Exercise requirements –
Your task is to copy every line of this material exactly.

(Data block Opens)

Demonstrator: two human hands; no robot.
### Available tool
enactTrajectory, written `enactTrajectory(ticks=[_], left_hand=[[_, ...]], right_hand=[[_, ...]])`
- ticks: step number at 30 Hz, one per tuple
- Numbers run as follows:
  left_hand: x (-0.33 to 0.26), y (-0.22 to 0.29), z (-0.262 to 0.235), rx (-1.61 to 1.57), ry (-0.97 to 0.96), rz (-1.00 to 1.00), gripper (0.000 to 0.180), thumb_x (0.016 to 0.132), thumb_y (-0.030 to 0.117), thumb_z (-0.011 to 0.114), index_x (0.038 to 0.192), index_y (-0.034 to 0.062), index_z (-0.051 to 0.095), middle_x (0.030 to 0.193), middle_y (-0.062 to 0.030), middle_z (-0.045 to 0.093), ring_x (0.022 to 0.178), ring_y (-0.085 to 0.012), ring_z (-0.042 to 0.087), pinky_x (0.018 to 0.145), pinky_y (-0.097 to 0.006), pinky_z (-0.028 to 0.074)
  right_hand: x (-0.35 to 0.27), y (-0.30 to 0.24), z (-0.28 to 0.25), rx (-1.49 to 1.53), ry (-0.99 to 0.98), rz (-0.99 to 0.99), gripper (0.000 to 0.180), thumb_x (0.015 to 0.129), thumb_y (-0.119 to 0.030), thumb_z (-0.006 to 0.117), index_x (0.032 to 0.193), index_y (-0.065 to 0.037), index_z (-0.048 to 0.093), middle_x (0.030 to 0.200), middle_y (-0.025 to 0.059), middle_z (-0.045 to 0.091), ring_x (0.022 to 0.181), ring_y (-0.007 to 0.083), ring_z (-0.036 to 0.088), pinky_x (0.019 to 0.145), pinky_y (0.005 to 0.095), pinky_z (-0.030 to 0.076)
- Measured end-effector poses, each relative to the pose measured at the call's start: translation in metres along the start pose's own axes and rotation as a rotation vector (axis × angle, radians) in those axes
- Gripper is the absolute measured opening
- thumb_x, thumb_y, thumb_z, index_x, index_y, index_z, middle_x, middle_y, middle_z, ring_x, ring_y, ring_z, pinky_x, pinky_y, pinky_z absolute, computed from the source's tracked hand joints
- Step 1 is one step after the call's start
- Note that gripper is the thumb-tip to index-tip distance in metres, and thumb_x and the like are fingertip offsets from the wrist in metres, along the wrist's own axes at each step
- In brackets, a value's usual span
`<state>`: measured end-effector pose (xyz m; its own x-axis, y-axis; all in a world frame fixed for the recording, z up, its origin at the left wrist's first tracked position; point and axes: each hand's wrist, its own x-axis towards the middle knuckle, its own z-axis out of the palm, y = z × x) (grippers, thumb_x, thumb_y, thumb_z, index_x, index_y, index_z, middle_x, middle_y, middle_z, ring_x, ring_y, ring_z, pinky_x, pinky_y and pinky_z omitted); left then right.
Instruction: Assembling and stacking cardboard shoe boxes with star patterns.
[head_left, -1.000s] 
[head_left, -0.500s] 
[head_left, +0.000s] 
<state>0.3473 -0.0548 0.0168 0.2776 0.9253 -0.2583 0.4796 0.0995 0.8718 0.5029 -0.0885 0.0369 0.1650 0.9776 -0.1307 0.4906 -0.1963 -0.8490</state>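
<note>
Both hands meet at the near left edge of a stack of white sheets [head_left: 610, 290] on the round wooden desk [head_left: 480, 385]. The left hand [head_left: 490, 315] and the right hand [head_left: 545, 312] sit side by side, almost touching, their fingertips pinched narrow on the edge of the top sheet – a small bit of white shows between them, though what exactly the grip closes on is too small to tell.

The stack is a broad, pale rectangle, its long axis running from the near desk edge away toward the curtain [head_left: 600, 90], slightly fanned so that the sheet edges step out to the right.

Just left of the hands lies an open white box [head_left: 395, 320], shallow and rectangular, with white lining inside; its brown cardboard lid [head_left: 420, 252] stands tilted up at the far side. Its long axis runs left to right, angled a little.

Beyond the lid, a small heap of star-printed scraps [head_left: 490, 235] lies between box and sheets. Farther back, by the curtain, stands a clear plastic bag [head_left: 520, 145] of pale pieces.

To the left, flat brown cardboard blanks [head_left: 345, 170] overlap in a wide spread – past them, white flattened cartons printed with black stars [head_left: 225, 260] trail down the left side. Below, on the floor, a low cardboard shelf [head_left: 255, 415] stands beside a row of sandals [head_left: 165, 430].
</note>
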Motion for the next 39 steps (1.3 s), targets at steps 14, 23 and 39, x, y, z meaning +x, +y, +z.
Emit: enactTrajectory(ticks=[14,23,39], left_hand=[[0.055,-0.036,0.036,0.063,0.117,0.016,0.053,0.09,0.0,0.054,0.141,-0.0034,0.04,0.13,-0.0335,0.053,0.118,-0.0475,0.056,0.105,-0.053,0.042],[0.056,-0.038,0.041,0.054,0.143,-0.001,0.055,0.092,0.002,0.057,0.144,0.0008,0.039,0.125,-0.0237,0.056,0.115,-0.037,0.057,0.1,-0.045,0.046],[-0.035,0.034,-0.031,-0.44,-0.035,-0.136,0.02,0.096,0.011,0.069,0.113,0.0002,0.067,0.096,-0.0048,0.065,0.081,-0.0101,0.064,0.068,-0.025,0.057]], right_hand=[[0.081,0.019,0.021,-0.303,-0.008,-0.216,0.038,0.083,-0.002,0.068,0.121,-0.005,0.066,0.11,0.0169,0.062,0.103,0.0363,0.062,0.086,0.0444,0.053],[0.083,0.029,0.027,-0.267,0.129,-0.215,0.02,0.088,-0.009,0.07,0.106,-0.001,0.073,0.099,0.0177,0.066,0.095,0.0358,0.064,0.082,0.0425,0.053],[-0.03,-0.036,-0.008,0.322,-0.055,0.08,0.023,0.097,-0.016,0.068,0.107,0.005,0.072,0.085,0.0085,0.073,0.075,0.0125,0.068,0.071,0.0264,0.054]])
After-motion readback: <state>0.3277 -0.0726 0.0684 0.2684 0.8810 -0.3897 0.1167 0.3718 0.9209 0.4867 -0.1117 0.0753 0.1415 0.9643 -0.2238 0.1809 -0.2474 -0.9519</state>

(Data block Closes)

Solution to this task –
Demonstrator: two human hands; no robot.
### Available tool
enactTrajectory, written `enactTrajectory(ticks=[_], left_hand=[[_, ...]], right_hand=[[_, ...]])`
- ticks: step number at 30 Hz, one per tuple
- Numbers run as follows:
  left_hand: x (-0.33 to 0.26), y (-0.22 to 0.29), z (-0.262 to 0.235), rx (-1.61 to 1.57), ry (-0.97 to 0.96), rz (-1.00 to 1.00), gripper (0.000 to 0.180), thumb_x (0.016 to 0.132), thumb_y (-0.030 to 0.117), thumb_z (-0.011 to 0.114), index_x (0.038 to 0.192), index_y (-0.034 to 0.062), index_z (-0.051 to 0.095), middle_x (0.030 to 0.193), middle_y (-0.062 to 0.030), middle_z (-0.045 to 0.093), ring_x (0.022 to 0.178), ring_y (-0.085 to 0.012), ring_z (-0.042 to 0.087), pinky_x (0.018 to 0.145), pinky_y (-0.097 to 0.006), pinky_z (-0.028 to 0.074)
  right_hand: x (-0.35 to 0.27), y (-0.30 to 0.24), z (-0.28 to 0.25), rx (-1.49 to 1.53), ry (-0.99 to 0.98), rz (-0.99 to 0.99), gripper (0.000 to 0.180), thumb_x (0.015 to 0.129), thumb_y (-0.119 to 0.030), thumb_z (-0.006 to 0.117), index_x (0.032 to 0.193), index_y (-0.065 to 0.037), index_z (-0.048 to 0.093), middle_x (0.030 to 0.200), middle_y (-0.025 to 0.059), middle_z (-0.045 to 0.091), ring_x (0.022 to 0.181), ring_y (-0.007 to 0.083), ring_z (-0.036 to 0.088), pinky_x (0.019 to 0.145), pinky_y (0.005 to 0.095), pinky_z (-0.030 to 0.076)
- Measured end-effector poses, each relative to the pose measured at the call's start: translation in metres along the start pose's own axes and rotation as a rotation vector (axis × angle, radians) in those axes
- Gripper is the absolute measured opening
- thumb_x, thumb_y, thumb_z, index_x, index_y, index_z, middle_x, middle_y, middle_z, ring_x, ring_y, ring_z, pinky_x, pinky_y, pinky_z absolute, computed from the source's tracked hand joints
- Step 1 is one step after the call's start
- Note that gripper is the thumb-tip to index-tip distance in metres, and thumb_x and the like are fingertip offsets from the wrist in metres, along the wrist's own axes at each step
- In brackets, a value's usual span
`<state>`: measured end-effector pose (xyz m; its own x-axis, y-axis; all in a world frame fixed for the recording, z up, its origin at the left wrist's first tracked position; point and axes: each hand's wrist, its own x-axis towards the middle knuckle, its own z-axis out of the palm, y = z × x) (grippers, thumb_x, thumb_y, thumb_z, index_x, index_y, index_z, middle_x, middle_y, middle_z, ring_x, ring_y, ring_z, pinky_x, pinky_y and pinky_z omitted); left then right.
Instruction: Assembling and stacking cardboard shoe boxes with star patterns.
[head_left, -1.000s] 
[head_left, -0.500s] 
[head_left, +0.000s] 
<state>0.3473 -0.0548 0.0168 0.2776 0.9253 -0.2583 0.4796 0.0995 0.8718 0.5029 -0.0885 0.0369 0.1650 0.9776 -0.1307 0.4906 -0.1963 -0.8490</state>
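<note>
Both hands meet at the near left edge of a stack of white sheets [head_left: 610, 290] on the round wooden desk [head_left: 480, 385]. The left hand [head_left: 490, 315] and the right hand [head_left: 545, 312] sit side by side, almost touching, their fingertips pinched narrow on the edge of the top sheet – a small bit of white shows between them, though what exactly the grip closes on is too small to tell.

The stack is a broad, pale rectangle, its long axis running from the near desk edge away toward the curtain [head_left: 600, 90], slightly fanned so that the sheet edges step out to the right.

Just left of the hands lies an open white box [head_left: 395, 320], shallow and rectangular, with white lining inside; its brown cardboard lid [head_left: 420, 252] stands tilted up at the far side. Its long axis runs left to right, angled a little.

Beyond the lid, a small heap of star-printed scraps [head_left: 490, 235] lies between box and sheets. Farther back, by the curtain, stands a clear plastic bag [head_left: 520, 145] of pale pieces.

To the left, flat brown cardboard blanks [head_left: 345, 170] overlap in a wide spread – past them, white flattened cartons printed with black stars [head_left: 225, 260] trail down the left side. Below, on the floor, a low cardboard shelf [head_left: 255, 415] stands beside a row of sandals [head_left: 165, 430].
</note>
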Motion for the next 39 steps (1.3 s), targets at steps 14, 23 and 39, x, y, z meaning +x, +y, +z.
Emit: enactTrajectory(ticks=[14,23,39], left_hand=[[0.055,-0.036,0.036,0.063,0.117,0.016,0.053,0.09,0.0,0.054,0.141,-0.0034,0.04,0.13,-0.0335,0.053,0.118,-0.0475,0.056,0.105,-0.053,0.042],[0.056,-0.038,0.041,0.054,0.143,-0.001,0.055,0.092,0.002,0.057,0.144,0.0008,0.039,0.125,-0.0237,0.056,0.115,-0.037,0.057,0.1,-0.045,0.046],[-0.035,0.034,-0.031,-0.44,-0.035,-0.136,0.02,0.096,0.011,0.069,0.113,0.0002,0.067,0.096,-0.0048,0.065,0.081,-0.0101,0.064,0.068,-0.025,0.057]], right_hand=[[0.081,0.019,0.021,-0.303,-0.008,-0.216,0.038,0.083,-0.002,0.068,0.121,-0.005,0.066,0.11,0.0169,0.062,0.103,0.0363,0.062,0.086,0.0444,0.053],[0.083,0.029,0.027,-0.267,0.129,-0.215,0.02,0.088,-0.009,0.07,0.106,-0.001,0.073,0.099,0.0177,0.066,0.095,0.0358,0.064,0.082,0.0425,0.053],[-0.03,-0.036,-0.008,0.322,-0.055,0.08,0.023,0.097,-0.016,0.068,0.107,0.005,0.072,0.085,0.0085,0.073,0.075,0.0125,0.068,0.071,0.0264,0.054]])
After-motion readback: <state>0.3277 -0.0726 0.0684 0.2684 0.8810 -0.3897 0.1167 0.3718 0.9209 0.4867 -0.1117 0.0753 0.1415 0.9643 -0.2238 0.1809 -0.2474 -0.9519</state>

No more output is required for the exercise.